Work to complete =>
Transcribe all the material exactly. Leave every line as it is.

Given information: Begin

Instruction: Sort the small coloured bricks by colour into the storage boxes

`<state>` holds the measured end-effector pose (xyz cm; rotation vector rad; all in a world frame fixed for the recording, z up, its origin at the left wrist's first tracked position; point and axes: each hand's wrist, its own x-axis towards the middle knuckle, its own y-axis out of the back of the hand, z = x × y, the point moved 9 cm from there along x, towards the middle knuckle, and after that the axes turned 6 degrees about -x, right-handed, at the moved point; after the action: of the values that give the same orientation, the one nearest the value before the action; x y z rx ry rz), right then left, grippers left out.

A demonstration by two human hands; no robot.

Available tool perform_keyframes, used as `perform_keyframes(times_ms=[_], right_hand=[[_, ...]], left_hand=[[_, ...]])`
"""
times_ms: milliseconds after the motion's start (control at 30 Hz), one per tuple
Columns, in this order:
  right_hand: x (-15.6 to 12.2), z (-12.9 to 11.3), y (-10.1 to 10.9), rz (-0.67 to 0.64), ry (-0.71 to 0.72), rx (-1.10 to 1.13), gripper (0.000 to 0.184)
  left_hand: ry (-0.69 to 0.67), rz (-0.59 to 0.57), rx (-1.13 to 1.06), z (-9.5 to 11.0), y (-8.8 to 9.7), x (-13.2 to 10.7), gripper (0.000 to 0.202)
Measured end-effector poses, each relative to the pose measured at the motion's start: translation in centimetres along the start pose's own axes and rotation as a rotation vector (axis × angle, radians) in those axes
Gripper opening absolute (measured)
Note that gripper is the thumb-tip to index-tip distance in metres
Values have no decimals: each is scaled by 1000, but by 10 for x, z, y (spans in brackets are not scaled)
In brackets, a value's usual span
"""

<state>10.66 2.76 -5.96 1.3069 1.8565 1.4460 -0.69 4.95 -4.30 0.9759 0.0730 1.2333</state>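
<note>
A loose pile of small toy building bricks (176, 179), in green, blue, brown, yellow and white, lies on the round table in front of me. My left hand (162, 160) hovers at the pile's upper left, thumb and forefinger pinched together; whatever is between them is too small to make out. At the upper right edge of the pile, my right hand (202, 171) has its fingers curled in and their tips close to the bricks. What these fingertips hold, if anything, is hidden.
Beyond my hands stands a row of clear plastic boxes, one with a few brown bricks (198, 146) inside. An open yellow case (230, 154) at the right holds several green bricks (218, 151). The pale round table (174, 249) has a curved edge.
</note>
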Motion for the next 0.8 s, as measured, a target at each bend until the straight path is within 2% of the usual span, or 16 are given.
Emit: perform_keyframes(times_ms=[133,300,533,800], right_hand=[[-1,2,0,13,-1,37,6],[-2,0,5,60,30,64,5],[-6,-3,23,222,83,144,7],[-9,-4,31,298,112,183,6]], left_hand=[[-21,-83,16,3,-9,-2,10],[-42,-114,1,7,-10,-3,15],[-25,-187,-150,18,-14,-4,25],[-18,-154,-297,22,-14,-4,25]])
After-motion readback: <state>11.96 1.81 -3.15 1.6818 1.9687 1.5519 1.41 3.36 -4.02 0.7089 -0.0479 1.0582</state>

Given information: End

Solution =>
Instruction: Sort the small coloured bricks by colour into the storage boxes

`<state>` holds the measured end-effector pose (xyz cm; rotation vector rad; all in a world frame fixed for the recording, z up, its origin at the left wrist's first tracked position; point and axes: each hand's wrist, its own x-axis towards the middle knuckle, its own y-axis out of the back of the hand, z = x × y, the point moved 9 cm from there along x, towards the middle knuckle, and after that the axes turned 6 degrees about -x, right-handed, at the moved point; after the action: of the values that give the same orientation, the one nearest the value before the action; x y z rx ry rz), right then left, grippers left out.

A demonstration by two human hands; no robot.

Available tool perform_keyframes, used as `perform_keyframes(times_ms=[_], right_hand=[[_, ...]], left_hand=[[_, ...]])`
"""
times_ms: milliseconds after the motion's start (control at 30 Hz), one per tuple
Columns, in this order:
  right_hand: x (-15.6 to 12.2), z (-12.9 to 11.3), y (-10.1 to 10.9), rz (-0.67 to 0.64), ry (-0.71 to 0.72), rx (-1.10 to 1.13), gripper (0.000 to 0.184)
  left_hand: ry (-0.69 to 0.67), rz (-0.59 to 0.57), rx (-1.13 to 1.06), z (-9.5 to 11.0), y (-8.8 to 9.7), x (-13.2 to 10.7), gripper (0.000 to 0.202)
Measured end-effector poses, each relative to the pose measured at the motion's start: translation in centimetres along the start pose's own axes and rotation as a rotation vector (axis × angle, radians) in those axes
Gripper opening absolute (measured)
Note that gripper is the thumb-tip to index-tip distance in metres
Values have no decimals: each is scaled by 1000, but by 10 for x, z, y (spans in brackets are not scaled)
In brackets, a value's usual span
"""

<state>10.66 2.76 -5.96 1.3069 1.8565 1.4460 -0.69 4.95 -4.30 0.9759 0.0730 1.2333</state>
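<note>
A loose pile of small toy building bricks (176, 179), in green, blue, brown, yellow and white, lies on the round table in front of me. My left hand (162, 160) hovers at the pile's upper left, thumb and forefinger pinched together; whatever is between them is too small to make out. At the upper right edge of the pile, my right hand (202, 171) has its fingers curled in and their tips close to the bricks. What these fingertips hold, if anything, is hidden.
Beyond my hands stands a row of clear plastic boxes, one with a few brown bricks (198, 146) inside. An open yellow case (230, 154) at the right holds several green bricks (218, 151). The pale round table (174, 249) has a curved edge.
</note>
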Motion for the next 0.8 s, as measured, a target at each bend until the straight path is within 2% of the usual span, or 16 are given.
Emit: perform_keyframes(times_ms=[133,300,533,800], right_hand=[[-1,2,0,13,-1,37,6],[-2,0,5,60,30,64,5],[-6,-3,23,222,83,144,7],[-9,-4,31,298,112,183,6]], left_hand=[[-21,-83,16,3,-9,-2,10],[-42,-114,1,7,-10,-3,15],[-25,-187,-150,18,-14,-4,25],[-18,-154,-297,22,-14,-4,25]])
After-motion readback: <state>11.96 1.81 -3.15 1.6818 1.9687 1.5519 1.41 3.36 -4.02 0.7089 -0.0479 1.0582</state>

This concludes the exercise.